El porqué de Xavier Baró

Cuando tenía siete años ya me fabricaba guitarras con los picadores de los colchones; tenían forma de banjo. Recuerdo una tarde, debía ser invierno porque ya era oscuro, en que la radio estaba encendida y yo tocaba, haciendo una especie de karaoke. Oí una especie de voz que me dijo: ‘Tú serás músico’. Y respondí: ‘Vale, de acuerdo’. Fue un poco como cuando a William Blake se le aparece Dios y le dice: ‘Ei, tú tienes que escribir’. A partir de ahí, todo lo demás es como una fuerza que me va llevando.

Yo vivía en una casa de pueblo antigua.
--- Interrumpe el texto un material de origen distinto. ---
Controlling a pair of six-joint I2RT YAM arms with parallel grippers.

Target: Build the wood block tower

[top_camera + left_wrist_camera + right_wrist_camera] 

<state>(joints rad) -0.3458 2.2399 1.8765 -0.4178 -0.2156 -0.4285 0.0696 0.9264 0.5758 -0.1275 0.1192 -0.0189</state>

La terraza del primer piso daba a la pista del entoldado que, en verano, estaba descubierto. Allí se hacían los bailes y desde mi terraza había un acceso a esa pista, que era de mi abuelo y la alquilaba a la gente que organizaba el baile. Para mí, aquel entoldado era un mundo mágico en el que yo quería entrar como fuera. Era como la puerta de entrada a un mundo de sueño: el mundo mágico de la música y de todo lo que esta representa. Recuerdo que un día la gente de una orquesta me dio unas maracas y me invitó a salir. Y toqué el ‘Tango italiano’.  ¡Salí de allí elevado! Era como empezar a conquistar un territorio que yo sabía que era mío.

La música me fascinaba, pero entonces me daba igual un bolero que una pachanga. Y ahora me pasa lo mismo. A mí me fascinaba el conjunto, el espacio, todo. Cuando tienes siete u ocho años no sabes por qué te atrae, pero te atrae. (Febrero de 2007 y julio de 2009)

El cantautor Xavier Baró ha cultivado e irradiado desde Lleida un cancionero hondamente iluminado que conjuga mística y arraigo.